Il y a quelques corrélations.
Première régression#
On essaye de prédire le taux d’alcool du vin à partir des autres variables.
X = df.drop(["Alcohol", "index"], axis=1)
y = df["Alcohol"]
On divise entre train et test pour éviter l’overfitting.
from sklearn.model_selection import train_test_split
X_train, X_test, y_train, y_test = train_test_split(X, y)
from sklearn.linear_model import LinearRegression
model = LinearRegression()
model.fit(X_train, y_train)
LinearRegression(copy_X=True, fit_intercept=True, n_jobs=None,
normalize=False)
model.coef_
array([ 1.63363895e-01, 3.94203469e-01, -6.00949512e-02, -1.19824047e-04,
1.58697845e-01, -9.56728506e-02, -3.06298297e-01, 5.07946728e-02,
1.38811432e-01, 1.59459210e-02, 1.64240691e-01, 8.15269173e-04])
from sklearn.metrics import r2_score
y_pred = model.predict(X_test)
r2_score(y_test, y_pred)
0.4649938412573541
y_predt = model.predict(X_train)
r2_score(y_train, y_predt)
0.6136769355983627
Même chose avec un arbre de décision.
from sklearn.tree import DecisionTreeRegressor
dt = DecisionTreeRegressor(min_samples_leaf=10)
dt.fit(X_train, y_train)
DecisionTreeRegressor(criterion='mse', max_depth=None, max_features=None,
max_leaf_nodes=None, min_impurity_decrease=0.0,
min_impurity_split=None, min_samples_leaf=10,
min_samples_split=2, min_weight_fraction_leaf=0.0,
presort=False, random_state=None, splitter='best')

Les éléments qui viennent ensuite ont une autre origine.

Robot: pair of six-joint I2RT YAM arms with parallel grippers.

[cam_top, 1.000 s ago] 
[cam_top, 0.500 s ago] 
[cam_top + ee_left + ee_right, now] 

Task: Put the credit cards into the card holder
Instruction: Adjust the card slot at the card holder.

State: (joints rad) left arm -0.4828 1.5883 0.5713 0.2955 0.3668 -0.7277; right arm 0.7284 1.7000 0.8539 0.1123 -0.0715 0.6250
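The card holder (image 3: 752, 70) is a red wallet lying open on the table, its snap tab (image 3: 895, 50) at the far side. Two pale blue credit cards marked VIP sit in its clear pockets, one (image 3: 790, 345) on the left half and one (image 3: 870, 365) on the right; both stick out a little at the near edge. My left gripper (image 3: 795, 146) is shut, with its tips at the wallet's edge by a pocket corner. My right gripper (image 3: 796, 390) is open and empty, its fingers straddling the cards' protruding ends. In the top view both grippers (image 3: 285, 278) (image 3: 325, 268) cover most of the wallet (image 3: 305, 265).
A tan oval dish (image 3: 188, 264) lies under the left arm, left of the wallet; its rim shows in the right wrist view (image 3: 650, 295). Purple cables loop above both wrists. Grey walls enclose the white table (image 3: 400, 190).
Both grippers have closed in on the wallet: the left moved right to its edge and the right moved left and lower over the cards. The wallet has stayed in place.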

y_pred = dt.predict(X_test)
r2_score(y_test, y_pred)
0.6694565403724826
y_predt = dt.predict(X_train)
r2_score(y_train, y_predt)
0.7172799827093439
X_train.shape
(133, 12)
On vérifie avec une validation croisée.
from sklearn.model_selection import cross_val_score
cross_val_score(model, X, y, cv=5)
array([-0.51847929, 0.40456596, -0.73716381, -0.46995099, -0.47213708])
Ca oscille trop pour que cela soit vraisemblable. C’est probablement dû à l’ordre dans les données.
try:
from sklearn.utils import shuffle
df2 = shuffle(df).reset_index()
except Exception:
import random
index = list(df.index)
df2 = df.iloc[index].reset_index()
X2 = df2.drop("Alcohol", axis=1)
y2 = df2.Alcohol
cross_val_score(model, X2, y2, cv=5)
array([0.40197927, 0.55886103, 0.57939265, 0.49028122, 0.62212365])
Beaucoup plus stable.
Feature importance#
dt.feature_importances_
array([0.03523663, 0. , 0.00776046, 0. , 0. ,
0. , 0.02238126, 0. , 0.6849213 , 0. ,
0.0124994 , 0.23720095])
ft = pandas.DataFrame(dict(name=X_train.columns, fi=dt.feature_importances_))
ft = ft.sort_values("fi", ascending=False)
ft
name | fi | |
---|---|---|
8 | Colorintensity | 0.684921 |
11 | Proline | 0.237201 |
0 | Malicacid | 0.035237 |
6 | Nonflavanoidphenols | 0.022381 |
10 | OD280/OD315 | 0.012499 |
2 | Alcalinityofash | 0.007760 |
1 | Ash | 0.000000 |
3 | Magnesium | 0.000000 |
4 | Totalphenols | 0.000000 |
5 | Flavanoids | 0.000000 |
7 | Proanthocyanins | 0.000000 |
9 | Hue | 0.000000 |
ft.set_index("name").plot(kind="bar");

L’intensité de la couleur a l’air de jouer un grand rôle mais dans quel sens ?
ax = df[["Colorintensity", "Alcohol"]].plot(x="Colorintensity", y="Alcohol", kind="scatter")
ax.set_title("Lien entre le degré d'alcool\net l'intensité de la couleur");
'c' argument looks like a single numeric RGB or RGBA sequence, which should be avoided as value-mapping will have precedence in case its length matches with 'x' & 'y'. Please use a 2-D array with a single row if you really want to specify the same RGB or RGBA value for all points.

La relation n’est pas linéaire car le degré d’alcool montre rarement au-dessus de 14.5 mais elle paraît linéaire par morceaux.